Beliau –rahimahullah- berkata, “Seorang laki-laki pemberani dari Syam
pernah digiring ke hadapan Umar bin al-Khaththab –radhiyallahu `anhu-.
Namun Umar bin al-Khaththab enggan menemuinya, dan bertanya kepada para
shahabatnya, ‘Apa yang telah dilakukan oleh si fulan?’ Mereka semua
menjawab, ‘Ia senantiasa meminum khamr.’ Kemudian Umar bin al-Khaththab
memanggil sekretarisnya seraya berkata, “Tulislah, dari Umar bin
al-Khaththab kepada Fulan bin Fulan, semoga salam sejahtera senantiasa
terlimpahkan kepadamu. Di hadapanmu Aku memuji Allah Yang mengampuni
dosa dan menerima taubat lagi keras hukumanNya; Yang mempunyai karunia.
Tiada Ilah (yang berhak disembah) selain Dia. Hanya kepadaNya-lah
kembali (semua makhluk).”
Kemudian beliau berkata kepada para
shahabatnya, “Berdo`alah kepada Allah untuk saudara kalian, semoga ia
menerima surat (nasehat) ini dengan hati yang tulus dan semoga Allah
Ta’ala mengampuni dosa-dosanya.”
Tatkala surat tersebut sampai
kepada laki-laki itu, iapun segera membaca surat tersebut dan
mengulang-ulang bacaannya. Kemudian laki-laki tersebut berkata,
“Yang mengampuni dosa dan menerima taubat lagi keras hukumanNya; Yang
mempunyai karunia. Tiada Ilah (yang berhak disembah) selain Dia. Hanya
kepadaNya-lah kembali (semua makhluk). (QS. Al-Mukmin : 3).
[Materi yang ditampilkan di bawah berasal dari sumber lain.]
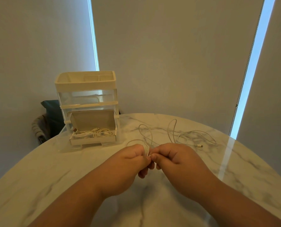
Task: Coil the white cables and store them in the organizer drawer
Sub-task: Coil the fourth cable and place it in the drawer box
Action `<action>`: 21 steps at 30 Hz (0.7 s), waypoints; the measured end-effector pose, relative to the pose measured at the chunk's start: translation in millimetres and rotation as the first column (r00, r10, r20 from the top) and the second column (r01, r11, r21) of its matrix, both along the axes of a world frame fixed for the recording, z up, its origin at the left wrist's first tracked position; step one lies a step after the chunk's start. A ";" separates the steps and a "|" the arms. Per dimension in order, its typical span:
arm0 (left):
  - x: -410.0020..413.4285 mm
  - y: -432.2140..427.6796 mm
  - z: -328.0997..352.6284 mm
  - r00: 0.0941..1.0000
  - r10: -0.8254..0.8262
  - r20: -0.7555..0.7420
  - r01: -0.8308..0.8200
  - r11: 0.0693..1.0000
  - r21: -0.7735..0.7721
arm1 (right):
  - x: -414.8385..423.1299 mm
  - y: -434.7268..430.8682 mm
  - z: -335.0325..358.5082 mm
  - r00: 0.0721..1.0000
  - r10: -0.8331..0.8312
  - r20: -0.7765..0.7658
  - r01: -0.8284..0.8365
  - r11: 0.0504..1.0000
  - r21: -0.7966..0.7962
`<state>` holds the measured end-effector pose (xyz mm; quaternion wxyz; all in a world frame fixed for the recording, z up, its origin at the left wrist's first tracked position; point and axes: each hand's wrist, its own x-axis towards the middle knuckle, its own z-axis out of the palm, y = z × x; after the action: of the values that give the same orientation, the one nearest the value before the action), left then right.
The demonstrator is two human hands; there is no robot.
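A long white cable lies in loose loops across the far middle of the marble table, its plug end at the right. My left hand and my right hand meet above the table, both gripping a small bundle of the cable's loops between them. The clear organizer stands at the far left. Its bottom drawer is pulled out and holds a white box with a raised lid and several coiled white cables inside.
The round marble table has its curved far edge just behind the organizer. A dark chair with a grey cloth stands behind the table at the left. Window blinds fill the background.
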<state>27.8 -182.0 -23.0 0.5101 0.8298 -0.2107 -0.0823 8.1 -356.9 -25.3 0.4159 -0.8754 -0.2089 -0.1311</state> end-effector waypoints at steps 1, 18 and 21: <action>-0.1 0.1 0.4 1.000 -0.010 -0.024 0.010 1.000 -0.002 | 0.5 -0.6 -0.5 1.000 -0.017 0.015 0.017 1.000 -0.017; -6.4 -6.2 0.8 0.942 -0.287 -0.177 0.290 0.957 -0.004 | 9.5 -14.9 -2.0 0.941 0.090 0.326 -0.038 0.986 -0.161; -8.5 -8.2 -3.5 0.925 -0.312 -0.216 0.298 0.950 -0.094 | 9.6 -12.7 -4.7 0.953 0.087 0.291 -0.058 0.992 -0.109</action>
<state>19.3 -190.2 -26.5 0.5363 0.7564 -0.2796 -0.2493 17.7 -369.6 -30.0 0.3405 -0.8572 -0.3070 -0.2346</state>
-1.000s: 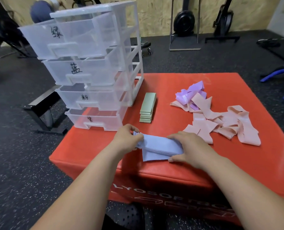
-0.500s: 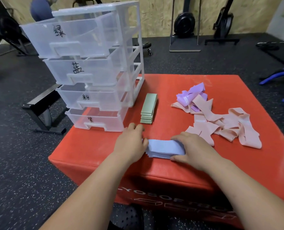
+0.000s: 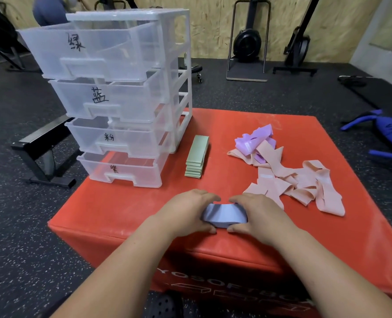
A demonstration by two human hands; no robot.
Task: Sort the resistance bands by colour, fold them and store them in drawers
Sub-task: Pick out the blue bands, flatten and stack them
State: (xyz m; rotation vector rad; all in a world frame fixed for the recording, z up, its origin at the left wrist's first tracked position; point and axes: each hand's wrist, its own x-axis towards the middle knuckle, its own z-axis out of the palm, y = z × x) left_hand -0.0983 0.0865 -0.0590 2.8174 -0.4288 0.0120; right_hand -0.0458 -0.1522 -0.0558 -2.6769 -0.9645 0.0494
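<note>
Neatly, blue bands [image 3: 224, 215] gripped from both ends.
Left hand [image 3: 190, 212] and right hand [image 3: 257, 214] curl round them just in front of the drawers [image 3: 121, 99], probably to keep the folds together.

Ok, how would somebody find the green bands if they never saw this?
Find the big red box holding the clear drawer tower. Just right of the tower's lowest drawers lies the green stack. It alone is neatly folded and untouched; the pink bands and purple bands sprawl loose.

four drawers [image 3: 112, 143], two hands [image 3: 187, 213], one box [image 3: 121, 216]
</note>
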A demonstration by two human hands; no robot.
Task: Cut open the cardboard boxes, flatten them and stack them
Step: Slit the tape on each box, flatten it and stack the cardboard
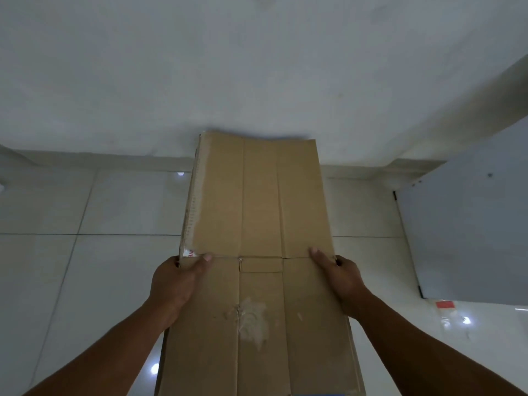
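Glossy white tile floor [114,252]; red scrap [445,304] at right.

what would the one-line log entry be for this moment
item: flattened cardboard box | left hand: grips left edge | right hand: grips right edge | below: tiled floor

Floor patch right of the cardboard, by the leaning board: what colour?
The floor patch is red, best seen in the head view.

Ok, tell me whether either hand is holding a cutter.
No, the left hand and right hand each grip a side edge of the flattened cardboard, and no cutter shows.
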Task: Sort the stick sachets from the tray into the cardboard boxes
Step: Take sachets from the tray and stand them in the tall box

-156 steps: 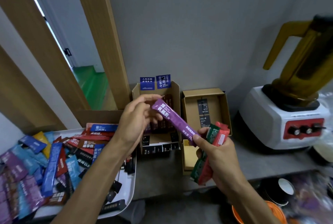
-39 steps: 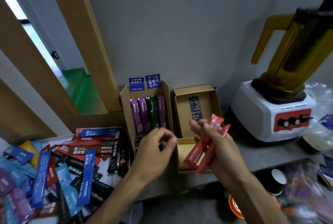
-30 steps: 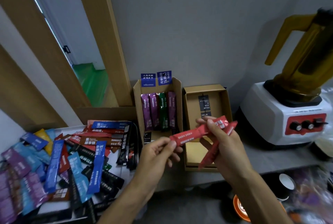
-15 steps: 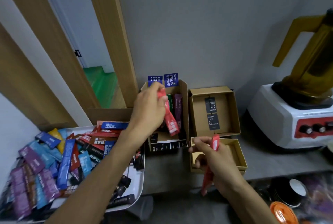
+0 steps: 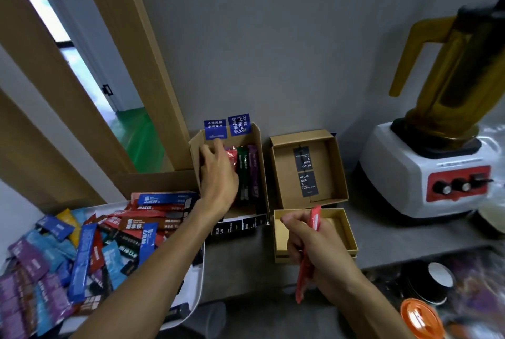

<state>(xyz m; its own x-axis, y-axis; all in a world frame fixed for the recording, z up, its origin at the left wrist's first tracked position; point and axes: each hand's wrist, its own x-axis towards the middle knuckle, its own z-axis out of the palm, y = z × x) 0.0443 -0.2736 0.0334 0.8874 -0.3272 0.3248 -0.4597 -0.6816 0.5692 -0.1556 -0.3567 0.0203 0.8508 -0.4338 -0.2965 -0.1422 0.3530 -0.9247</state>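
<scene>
My left hand (image 5: pixel 217 172) reaches into the tall open cardboard box (image 5: pixel 261 147) at the wall and presses a red stick sachet (image 5: pixel 231 155) in beside a green sachet (image 5: pixel 242 169) and a purple sachet (image 5: pixel 253 166). My right hand (image 5: pixel 308 243) holds another red sachet (image 5: pixel 314 220) upright over the small low cardboard box (image 5: pixel 347 232). A white tray (image 5: pixel 198 284) at the left is piled with several blue, red, purple and black sachets (image 5: pixel 87 251).
A second open cardboard box (image 5: pixel 337 164) with black labels lies right of the tall one. A white and red blender (image 5: pixel 437 174) with an amber jug stands at the right. Cups (image 5: pixel 437 278) and an orange lid (image 5: pixel 420 319) sit below the counter edge.
My left hand took one red sachet from my right hand, carried it up and left, and has now lowered it into the tall box. My right hand stays over the small box.
</scene>
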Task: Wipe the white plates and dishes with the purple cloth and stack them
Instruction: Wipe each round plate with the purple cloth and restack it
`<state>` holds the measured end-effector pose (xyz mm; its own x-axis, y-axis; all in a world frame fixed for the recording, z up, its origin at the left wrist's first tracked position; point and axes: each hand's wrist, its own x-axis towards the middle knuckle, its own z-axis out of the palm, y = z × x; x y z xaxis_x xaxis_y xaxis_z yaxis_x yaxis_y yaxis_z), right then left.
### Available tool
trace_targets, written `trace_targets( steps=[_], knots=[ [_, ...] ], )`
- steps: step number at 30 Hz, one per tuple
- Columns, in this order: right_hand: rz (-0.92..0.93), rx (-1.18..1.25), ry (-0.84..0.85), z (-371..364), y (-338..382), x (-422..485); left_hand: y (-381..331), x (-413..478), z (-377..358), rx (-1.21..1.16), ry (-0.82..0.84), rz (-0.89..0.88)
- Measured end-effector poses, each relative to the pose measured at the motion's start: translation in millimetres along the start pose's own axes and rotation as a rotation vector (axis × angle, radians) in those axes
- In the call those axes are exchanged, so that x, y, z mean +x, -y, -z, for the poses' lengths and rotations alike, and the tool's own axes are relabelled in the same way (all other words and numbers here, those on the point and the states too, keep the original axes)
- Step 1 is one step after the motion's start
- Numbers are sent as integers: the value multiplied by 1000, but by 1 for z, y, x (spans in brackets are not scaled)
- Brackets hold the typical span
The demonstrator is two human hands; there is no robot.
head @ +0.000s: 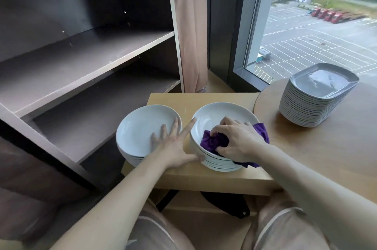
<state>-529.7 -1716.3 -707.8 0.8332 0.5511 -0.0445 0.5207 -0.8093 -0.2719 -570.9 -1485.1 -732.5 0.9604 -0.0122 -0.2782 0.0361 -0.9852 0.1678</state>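
- The fingers point(222, 125) of the right hand point(237, 140) are curled and grip the bunched purple cloth point(214, 142), pressing it into the top dish point(216, 113) of the right stack of white dishes point(220, 165).
- The cloth lies in the near half of that dish, under and just left of the fingers. One end trails over the dish's near right rim, and the hand hides the cloth's middle.
- The left hand point(175, 145) is flat, its fingers point(175, 127) straight and spread, holding nothing. The forefinger reaches the left rim of the right stack and the thumb touches that stack's near side. The other fingers rest on the left stack of white dishes point(142, 127), just beside the right stack.
- The left forearm covers the near edge of the left stack. The lower dishes of both stacks show only as thin rims.
- Both stacks stand on a pale square worktop point(204, 97).
- Right of the right stack, well apart, a tall pile of oblong plates point(312, 106) stands on a round worktop point(326, 147).
- Left of and behind the right stack is a dark shelf unit point(81, 55). Behind the stack hang a curtain point(189, 35) and a window point(326, 25).
- Below the right stack, under the square worktop, a dark object point(224, 202) is half hidden and hard to make out.
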Motion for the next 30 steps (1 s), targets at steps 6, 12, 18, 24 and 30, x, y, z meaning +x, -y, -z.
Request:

Allah Ta’ala telah mengingatkanku akan adzabNya yang amat pedih, dan
menjanjikan kepadaku untuk mengampuni dosa-dosaku.” Ia terus
mengulang-ulang kalimat tersebut dalam dirinya hingga kedua matanya
bercucuran dengan air mata. Kemudian ia menghentikan minuman khamrnya
dan memperbaiki keislamannya. Ketika berita tersebut sampai kepada Umar
bin al-Khaththab ia berkata, “Demikianlah, jika kalian melihat saudara
kalian terperosok dalam kehinaan (kemaksiatan) maka ingatkanlah ia
(dengan kitab Allah Ta’ala.-pent.), dan berdo`alah kepada Allah Ta’ala
untuknya semoga Dia mengampuni dosa-dosanya. Dan janganlah kalian
menjadi penolong-penolong syeitan dalam menyesatkannya.”